By the way it is very difficult getting to the fuse box, who designed putting it so far up under the dash?
This car is frustrating me, now the battery looses charge after sitting for 2 days, it use to hold charge for at least 2 weeks before!
Patrick Opsahl
Lathrop, CA
At least then you'll have a definite answer on what wires go where. Perhaps theres a melted wire in the loom, but of course the only way to check that would be to follow it back through...gulp.
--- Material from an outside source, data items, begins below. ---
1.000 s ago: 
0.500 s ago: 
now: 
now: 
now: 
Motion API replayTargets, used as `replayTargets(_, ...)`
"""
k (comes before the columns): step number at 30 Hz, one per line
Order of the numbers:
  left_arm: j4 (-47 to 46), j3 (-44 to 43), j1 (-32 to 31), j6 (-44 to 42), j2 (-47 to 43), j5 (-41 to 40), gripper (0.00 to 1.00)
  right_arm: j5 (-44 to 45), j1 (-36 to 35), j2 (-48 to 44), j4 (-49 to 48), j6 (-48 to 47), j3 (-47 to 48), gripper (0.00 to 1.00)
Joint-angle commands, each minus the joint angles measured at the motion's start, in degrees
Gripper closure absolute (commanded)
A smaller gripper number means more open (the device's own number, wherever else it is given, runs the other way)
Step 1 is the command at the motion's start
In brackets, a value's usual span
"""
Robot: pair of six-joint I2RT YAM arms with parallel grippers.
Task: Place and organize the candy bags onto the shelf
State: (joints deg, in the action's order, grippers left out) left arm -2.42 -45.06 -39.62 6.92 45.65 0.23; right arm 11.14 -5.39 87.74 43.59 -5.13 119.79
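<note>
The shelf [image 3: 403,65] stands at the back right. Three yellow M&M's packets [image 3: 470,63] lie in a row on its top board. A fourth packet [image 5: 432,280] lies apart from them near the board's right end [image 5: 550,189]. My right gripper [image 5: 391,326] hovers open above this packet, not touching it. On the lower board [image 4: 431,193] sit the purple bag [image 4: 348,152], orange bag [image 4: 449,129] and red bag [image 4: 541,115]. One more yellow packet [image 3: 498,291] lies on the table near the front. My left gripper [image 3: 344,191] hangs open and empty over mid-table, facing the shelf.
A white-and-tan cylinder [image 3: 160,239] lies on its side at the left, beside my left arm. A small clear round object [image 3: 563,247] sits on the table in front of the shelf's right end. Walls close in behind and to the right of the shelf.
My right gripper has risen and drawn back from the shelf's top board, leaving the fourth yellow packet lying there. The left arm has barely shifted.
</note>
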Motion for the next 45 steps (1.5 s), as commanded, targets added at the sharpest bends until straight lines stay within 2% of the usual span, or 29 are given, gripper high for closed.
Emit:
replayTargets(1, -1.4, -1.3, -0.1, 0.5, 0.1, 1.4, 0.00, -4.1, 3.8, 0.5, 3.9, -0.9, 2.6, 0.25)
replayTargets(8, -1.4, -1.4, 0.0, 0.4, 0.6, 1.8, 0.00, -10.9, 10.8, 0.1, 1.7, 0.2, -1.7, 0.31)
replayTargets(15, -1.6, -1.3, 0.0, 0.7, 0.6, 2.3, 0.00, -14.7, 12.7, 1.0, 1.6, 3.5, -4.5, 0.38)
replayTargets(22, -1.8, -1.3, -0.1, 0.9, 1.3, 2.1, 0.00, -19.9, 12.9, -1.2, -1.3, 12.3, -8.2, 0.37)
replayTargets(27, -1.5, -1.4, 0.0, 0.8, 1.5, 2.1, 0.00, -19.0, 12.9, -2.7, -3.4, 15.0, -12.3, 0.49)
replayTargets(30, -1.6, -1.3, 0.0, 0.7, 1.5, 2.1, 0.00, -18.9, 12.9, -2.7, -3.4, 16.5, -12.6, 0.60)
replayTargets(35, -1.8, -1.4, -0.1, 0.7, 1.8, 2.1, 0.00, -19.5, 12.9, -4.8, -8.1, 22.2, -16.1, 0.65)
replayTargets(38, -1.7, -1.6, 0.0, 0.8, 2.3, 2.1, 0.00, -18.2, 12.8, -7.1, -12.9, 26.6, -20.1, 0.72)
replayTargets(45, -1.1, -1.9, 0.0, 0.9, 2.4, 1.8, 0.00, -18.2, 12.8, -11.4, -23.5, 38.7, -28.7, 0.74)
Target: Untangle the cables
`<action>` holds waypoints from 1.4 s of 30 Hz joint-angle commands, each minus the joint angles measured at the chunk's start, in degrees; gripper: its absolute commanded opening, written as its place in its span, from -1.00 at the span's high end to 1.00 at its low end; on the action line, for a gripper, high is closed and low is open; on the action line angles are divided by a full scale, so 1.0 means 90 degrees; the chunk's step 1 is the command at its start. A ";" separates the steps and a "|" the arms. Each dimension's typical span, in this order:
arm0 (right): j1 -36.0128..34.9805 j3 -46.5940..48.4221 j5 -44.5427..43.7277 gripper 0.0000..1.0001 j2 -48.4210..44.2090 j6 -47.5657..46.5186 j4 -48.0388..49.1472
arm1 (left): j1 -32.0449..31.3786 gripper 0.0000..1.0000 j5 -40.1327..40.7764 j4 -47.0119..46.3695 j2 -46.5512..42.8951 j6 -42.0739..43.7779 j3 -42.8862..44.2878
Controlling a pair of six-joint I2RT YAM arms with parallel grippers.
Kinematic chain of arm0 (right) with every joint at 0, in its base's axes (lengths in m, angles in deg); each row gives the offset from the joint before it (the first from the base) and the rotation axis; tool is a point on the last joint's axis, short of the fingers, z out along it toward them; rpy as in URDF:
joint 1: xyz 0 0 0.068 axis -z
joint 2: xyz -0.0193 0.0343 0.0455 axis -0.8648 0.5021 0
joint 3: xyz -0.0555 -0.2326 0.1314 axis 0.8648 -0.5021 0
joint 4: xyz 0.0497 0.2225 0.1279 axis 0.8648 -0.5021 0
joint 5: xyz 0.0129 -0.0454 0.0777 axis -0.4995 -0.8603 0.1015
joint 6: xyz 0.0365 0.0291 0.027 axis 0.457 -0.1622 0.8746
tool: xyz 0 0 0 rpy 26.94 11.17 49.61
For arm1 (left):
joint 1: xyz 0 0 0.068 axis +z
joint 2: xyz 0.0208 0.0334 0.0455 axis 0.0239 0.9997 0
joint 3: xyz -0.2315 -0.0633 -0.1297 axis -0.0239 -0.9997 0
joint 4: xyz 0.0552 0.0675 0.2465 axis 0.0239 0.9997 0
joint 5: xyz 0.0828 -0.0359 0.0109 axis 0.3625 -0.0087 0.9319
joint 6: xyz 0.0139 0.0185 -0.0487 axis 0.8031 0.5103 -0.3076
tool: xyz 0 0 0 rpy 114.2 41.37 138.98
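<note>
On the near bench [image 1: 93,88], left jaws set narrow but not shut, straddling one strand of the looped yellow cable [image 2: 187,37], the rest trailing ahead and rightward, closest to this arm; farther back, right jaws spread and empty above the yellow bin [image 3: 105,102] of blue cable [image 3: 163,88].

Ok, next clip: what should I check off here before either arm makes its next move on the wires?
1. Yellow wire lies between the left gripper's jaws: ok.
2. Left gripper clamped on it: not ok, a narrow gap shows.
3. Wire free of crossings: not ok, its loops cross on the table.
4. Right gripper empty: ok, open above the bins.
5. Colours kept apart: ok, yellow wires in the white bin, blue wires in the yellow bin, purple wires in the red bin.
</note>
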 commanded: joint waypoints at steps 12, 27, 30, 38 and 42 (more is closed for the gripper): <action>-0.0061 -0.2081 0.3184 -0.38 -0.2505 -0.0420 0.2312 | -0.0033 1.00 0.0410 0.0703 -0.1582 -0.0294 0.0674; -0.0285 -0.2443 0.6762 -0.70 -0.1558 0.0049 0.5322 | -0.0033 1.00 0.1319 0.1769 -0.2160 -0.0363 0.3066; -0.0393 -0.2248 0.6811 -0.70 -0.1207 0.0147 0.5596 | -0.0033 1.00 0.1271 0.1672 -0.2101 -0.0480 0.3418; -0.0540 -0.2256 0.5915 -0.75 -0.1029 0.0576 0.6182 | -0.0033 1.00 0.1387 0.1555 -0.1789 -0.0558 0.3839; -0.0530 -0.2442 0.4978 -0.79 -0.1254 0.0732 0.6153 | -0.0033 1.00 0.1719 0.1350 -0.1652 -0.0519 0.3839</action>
See if the radio feed wire is has any continuity to ground, perhaps this is what's draining your battery. Maybe its been chafing away on something grounded in the dash, arced and melted.... :confused:
Other options for a flat battery - the timer that leaves the interior lights on after you shut the engine off, apparently this can drain the battery when it starts to go faulty.
Are you leaving your power antenna up at all? I put a remote switch on mine and learnt this the hard way. Whe the relay in the jack box clicks across to put the antenna up, it's drawing 0.2 amps, from memory. This can flatten your battery overnight.
Other than that, set your fluke to the high amps scale, put in series with one of the battery terminals and cable, with the engine off. There should be a current draw of only a few milliamps (radio memory, and perhaps the electronic alarm in the 82??) Seeing as your battery is being drained, you'll no doubt see more of a draw than this. So start pulling fuses one by one until you notice a drop. The you've isolated the circuit where you have a problem.
Good luck its going to be a pain in the butt, but made so much smoother if you can track down a good GM wiring diagram...
And yep, that fuse box is in a bitch of a place!